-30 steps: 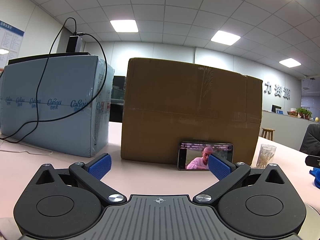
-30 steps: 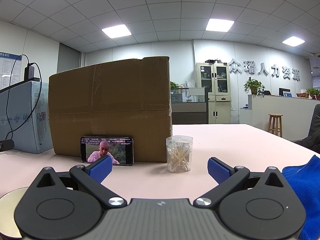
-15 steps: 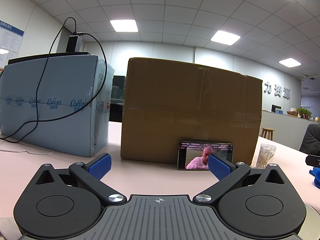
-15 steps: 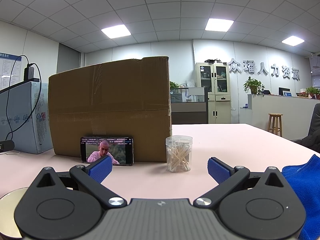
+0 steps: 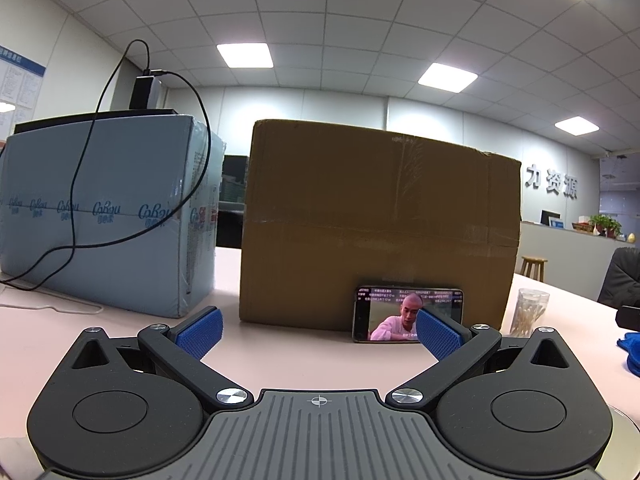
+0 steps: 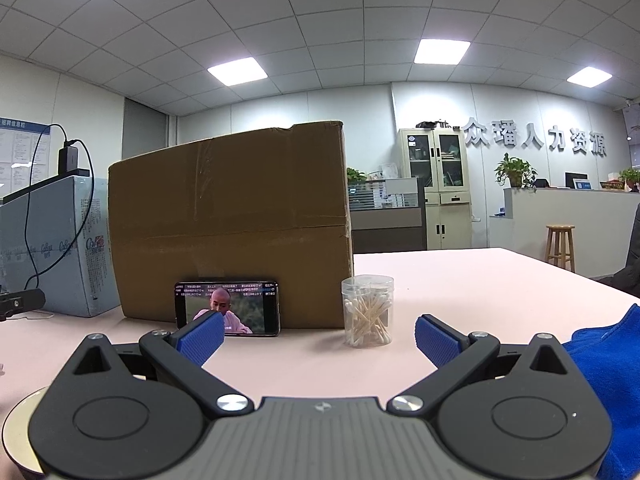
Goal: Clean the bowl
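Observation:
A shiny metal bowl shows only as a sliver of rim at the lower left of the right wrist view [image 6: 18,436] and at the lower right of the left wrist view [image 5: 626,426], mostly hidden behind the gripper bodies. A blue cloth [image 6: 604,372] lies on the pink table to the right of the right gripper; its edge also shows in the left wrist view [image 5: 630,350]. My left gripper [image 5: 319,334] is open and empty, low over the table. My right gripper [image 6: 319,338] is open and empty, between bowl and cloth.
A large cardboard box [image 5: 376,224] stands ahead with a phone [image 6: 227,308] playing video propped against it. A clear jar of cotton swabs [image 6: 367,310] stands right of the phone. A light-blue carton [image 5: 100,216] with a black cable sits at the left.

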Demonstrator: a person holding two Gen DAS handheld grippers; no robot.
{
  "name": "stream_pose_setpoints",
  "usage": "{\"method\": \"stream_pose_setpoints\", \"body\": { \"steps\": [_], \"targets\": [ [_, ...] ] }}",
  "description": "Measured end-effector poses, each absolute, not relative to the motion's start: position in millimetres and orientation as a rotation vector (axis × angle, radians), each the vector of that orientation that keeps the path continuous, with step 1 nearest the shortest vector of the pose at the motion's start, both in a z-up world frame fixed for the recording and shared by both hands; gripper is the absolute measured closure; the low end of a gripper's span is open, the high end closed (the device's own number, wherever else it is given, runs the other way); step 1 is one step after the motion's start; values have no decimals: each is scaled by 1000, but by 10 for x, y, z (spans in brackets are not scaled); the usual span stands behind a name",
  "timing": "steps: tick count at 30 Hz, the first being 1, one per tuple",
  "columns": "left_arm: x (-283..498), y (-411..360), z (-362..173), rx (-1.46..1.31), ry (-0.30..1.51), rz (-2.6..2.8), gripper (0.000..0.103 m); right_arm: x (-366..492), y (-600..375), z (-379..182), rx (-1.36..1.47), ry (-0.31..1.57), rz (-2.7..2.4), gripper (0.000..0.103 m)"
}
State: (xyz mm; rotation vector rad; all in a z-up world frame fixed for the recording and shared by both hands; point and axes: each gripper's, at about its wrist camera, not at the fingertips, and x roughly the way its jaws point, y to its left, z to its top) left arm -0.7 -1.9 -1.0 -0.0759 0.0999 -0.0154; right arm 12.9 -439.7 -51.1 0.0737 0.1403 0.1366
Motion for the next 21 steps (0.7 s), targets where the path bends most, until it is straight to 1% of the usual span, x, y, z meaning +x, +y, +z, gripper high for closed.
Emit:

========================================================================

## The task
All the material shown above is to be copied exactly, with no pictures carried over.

## Output for this task
-30 steps: 
-30 steps: 
-15 steps: 
-15 steps: 
+0 steps: 
+0 steps: 
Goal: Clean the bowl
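Observation:
A shiny metal bowl shows only as a sliver of rim at the lower left of the right wrist view [image 6: 18,436] and at the lower right of the left wrist view [image 5: 626,426], mostly hidden behind the gripper bodies. A blue cloth [image 6: 604,372] lies on the pink table to the right of the right gripper; its edge also shows in the left wrist view [image 5: 630,350]. My left gripper [image 5: 319,334] is open and empty, low over the table. My right gripper [image 6: 319,338] is open and empty, between bowl and cloth.
A large cardboard box [image 5: 376,224] stands ahead with a phone [image 6: 227,308] playing video propped against it. A clear jar of cotton swabs [image 6: 367,310] stands right of the phone. A light-blue carton [image 5: 100,216] with a black cable sits at the left.
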
Demonstrator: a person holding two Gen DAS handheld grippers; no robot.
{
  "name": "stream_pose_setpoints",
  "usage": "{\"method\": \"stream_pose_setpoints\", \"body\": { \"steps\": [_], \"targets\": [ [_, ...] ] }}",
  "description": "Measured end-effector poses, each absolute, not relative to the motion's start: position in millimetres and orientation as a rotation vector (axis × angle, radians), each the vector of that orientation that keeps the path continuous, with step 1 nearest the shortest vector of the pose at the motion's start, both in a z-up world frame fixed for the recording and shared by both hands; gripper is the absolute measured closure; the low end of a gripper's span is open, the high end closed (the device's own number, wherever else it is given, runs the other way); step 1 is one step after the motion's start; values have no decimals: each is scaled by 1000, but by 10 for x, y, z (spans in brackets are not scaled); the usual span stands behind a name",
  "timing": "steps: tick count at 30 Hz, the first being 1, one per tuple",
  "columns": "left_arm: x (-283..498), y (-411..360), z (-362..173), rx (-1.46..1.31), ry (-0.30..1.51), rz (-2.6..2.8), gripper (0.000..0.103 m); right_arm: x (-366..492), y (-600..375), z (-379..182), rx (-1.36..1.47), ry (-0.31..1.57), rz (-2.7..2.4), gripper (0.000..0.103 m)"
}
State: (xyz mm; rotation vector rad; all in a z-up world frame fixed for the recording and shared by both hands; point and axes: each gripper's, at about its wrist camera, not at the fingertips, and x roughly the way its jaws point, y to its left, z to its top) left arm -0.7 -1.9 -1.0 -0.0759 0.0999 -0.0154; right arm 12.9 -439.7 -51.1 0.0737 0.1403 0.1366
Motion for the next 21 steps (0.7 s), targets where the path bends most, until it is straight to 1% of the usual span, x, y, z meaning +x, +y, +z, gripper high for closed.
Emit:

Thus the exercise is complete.